TASK DIRECTIONS:
Up to and including the line with "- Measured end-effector", restate every line of the records below word for word, from the first line on, leaving out the pictures.

DATA FOR ANALYSIS:
--------------------------------

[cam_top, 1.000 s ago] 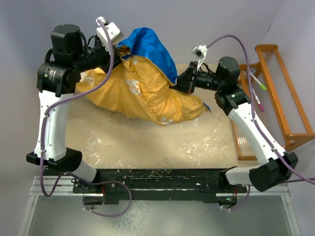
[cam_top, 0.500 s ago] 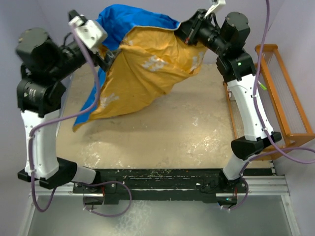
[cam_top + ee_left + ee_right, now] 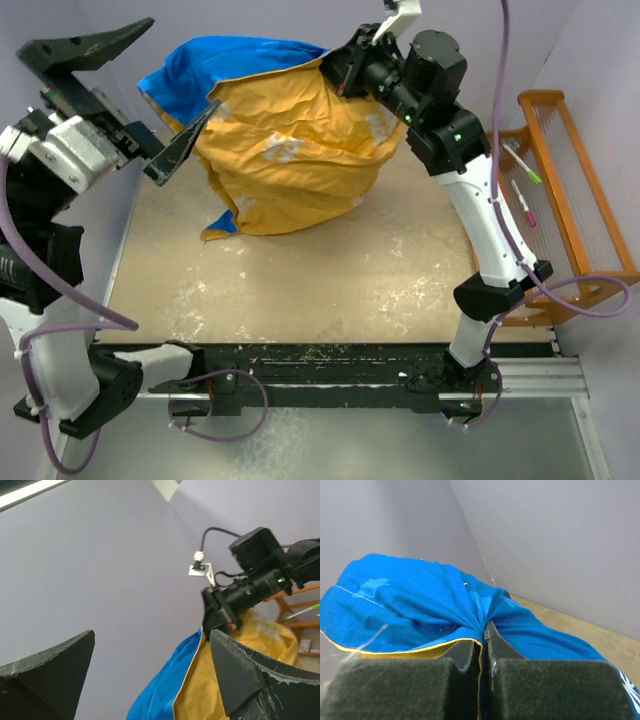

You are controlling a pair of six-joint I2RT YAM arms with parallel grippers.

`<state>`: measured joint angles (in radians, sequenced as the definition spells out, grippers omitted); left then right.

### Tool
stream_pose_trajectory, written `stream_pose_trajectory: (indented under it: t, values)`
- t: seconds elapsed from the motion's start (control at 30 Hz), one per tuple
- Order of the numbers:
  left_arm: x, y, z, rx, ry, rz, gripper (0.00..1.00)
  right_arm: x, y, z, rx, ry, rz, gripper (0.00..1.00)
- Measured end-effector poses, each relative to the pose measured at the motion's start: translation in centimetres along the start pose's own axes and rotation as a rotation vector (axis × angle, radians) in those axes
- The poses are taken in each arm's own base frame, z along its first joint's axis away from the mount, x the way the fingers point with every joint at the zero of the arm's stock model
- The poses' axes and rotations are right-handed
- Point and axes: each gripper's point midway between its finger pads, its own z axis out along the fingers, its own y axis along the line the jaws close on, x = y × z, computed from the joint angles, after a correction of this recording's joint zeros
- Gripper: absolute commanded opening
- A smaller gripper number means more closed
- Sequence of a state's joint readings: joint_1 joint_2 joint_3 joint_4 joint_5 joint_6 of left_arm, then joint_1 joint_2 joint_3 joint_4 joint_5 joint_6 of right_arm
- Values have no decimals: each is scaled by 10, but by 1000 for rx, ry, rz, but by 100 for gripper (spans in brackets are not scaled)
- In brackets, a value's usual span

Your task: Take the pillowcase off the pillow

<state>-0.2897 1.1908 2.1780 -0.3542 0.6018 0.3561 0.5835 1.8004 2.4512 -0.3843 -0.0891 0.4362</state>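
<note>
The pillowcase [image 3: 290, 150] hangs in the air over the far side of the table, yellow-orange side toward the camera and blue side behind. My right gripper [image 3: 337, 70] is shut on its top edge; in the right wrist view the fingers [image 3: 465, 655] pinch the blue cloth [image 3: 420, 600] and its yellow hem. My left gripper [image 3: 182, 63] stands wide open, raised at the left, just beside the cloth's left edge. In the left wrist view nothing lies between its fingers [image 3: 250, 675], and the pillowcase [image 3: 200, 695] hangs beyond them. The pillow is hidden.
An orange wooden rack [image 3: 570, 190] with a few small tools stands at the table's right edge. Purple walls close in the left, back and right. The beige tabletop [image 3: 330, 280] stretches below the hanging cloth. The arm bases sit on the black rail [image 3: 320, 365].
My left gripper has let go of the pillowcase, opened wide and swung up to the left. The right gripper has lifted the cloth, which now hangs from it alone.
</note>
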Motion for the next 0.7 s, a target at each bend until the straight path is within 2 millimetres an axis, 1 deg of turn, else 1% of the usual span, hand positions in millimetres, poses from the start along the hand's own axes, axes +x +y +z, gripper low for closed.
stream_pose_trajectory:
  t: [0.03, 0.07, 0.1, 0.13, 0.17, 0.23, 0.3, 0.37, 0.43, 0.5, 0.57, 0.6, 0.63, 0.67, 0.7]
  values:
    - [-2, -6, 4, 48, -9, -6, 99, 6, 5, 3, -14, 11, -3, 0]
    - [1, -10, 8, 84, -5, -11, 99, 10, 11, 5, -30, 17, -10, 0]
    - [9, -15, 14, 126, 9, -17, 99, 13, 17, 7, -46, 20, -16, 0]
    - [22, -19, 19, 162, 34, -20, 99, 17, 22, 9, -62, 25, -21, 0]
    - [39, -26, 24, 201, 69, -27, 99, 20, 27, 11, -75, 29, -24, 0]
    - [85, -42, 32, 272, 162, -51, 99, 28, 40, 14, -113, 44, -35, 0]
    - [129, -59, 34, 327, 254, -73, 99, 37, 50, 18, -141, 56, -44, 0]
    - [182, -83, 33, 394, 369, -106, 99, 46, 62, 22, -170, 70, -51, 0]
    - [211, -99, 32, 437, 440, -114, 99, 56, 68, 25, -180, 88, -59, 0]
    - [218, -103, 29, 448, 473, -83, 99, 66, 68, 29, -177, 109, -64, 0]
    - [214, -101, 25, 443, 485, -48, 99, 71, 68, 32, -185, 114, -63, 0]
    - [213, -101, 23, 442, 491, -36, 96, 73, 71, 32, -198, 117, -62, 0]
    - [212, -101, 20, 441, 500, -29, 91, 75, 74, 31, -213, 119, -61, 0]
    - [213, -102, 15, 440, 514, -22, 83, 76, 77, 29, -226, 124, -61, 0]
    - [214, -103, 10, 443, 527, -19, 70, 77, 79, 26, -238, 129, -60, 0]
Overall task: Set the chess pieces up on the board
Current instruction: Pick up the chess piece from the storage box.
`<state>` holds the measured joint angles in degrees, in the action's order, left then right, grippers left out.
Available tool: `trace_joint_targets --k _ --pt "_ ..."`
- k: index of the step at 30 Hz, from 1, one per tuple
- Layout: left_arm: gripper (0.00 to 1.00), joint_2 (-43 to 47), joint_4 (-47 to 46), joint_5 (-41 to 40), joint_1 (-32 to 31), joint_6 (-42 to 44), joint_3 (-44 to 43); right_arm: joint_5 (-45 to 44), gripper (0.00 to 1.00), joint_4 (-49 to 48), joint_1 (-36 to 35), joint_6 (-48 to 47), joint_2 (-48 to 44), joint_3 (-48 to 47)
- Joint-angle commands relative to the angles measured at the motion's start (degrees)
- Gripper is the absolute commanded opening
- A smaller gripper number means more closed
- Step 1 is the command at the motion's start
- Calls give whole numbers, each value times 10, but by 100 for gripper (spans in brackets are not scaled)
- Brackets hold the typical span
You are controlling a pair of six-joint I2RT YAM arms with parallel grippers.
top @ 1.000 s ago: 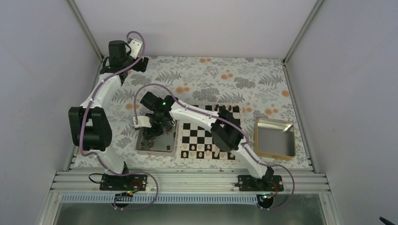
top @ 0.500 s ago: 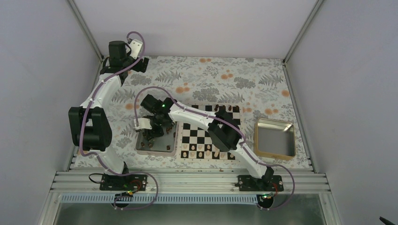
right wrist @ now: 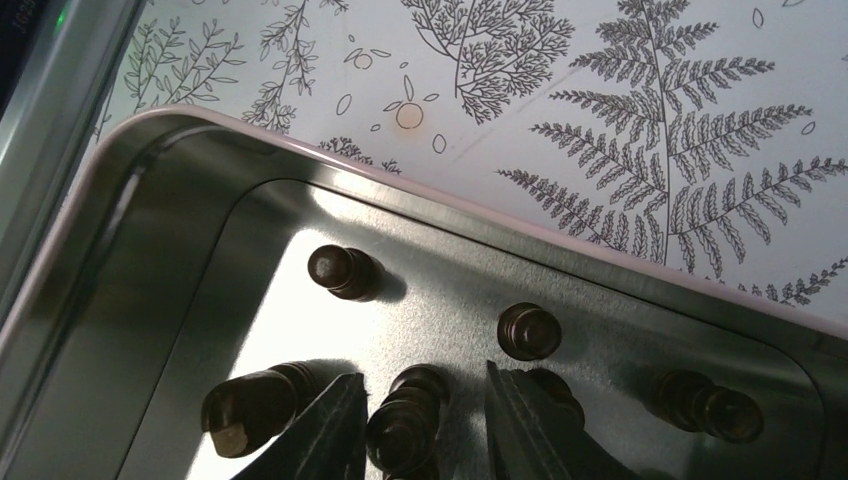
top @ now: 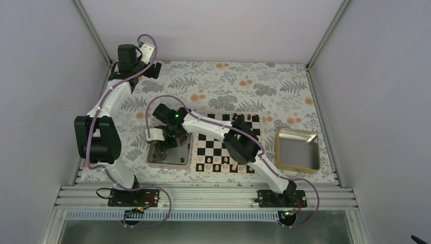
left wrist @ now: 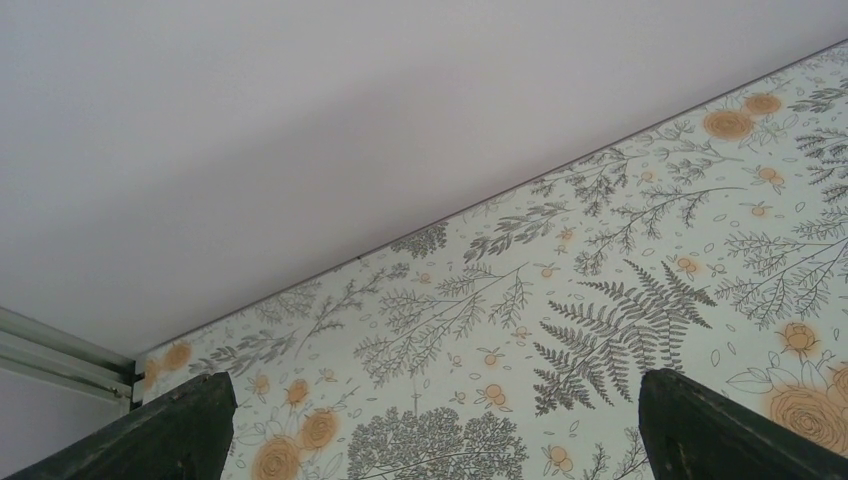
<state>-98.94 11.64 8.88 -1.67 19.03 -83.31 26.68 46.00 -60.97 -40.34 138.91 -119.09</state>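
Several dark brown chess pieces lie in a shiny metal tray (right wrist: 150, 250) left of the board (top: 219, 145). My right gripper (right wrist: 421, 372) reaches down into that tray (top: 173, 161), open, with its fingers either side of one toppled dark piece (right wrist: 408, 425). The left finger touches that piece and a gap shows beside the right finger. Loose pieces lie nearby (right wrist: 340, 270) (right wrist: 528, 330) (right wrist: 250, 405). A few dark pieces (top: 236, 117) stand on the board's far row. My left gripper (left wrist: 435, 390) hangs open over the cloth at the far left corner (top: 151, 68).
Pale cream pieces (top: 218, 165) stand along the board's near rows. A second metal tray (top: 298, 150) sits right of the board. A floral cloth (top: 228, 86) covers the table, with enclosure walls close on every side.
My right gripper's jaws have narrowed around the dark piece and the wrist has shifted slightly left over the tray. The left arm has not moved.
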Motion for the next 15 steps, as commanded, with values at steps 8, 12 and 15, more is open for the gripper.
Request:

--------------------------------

RESPONSE AREA:
[cam_top, 1.000 s ago] 
[cam_top, 0.500 s ago] 
[cam_top + ee_left + ee_right, now] 

You are controlling a pair of six-joint I2RT YAM arms with parallel grippers.

`<state>`: measured joint angles (in radians, sequenced as the definition spells out, grippers omitted); left then right.

### Tool
stream_pose_trajectory, written `stream_pose_trajectory: (indented under it: t, values)`
- t: seconds elapsed from the motion's start (control at 30 Hz), one per tuple
- Order of the numbers:
  left_arm: x, y, z, rx, ry, rz, gripper (0.00..1.00)
  right_arm: x, y, z, rx, ry, rz, gripper (0.00..1.00)
- Measured end-effector poses, each relative to the pose measured at the motion's start: translation in centimetres along the start pose's own axes and rotation as a rotation vector (axis × angle, radians) in those axes

This exercise requires no further output.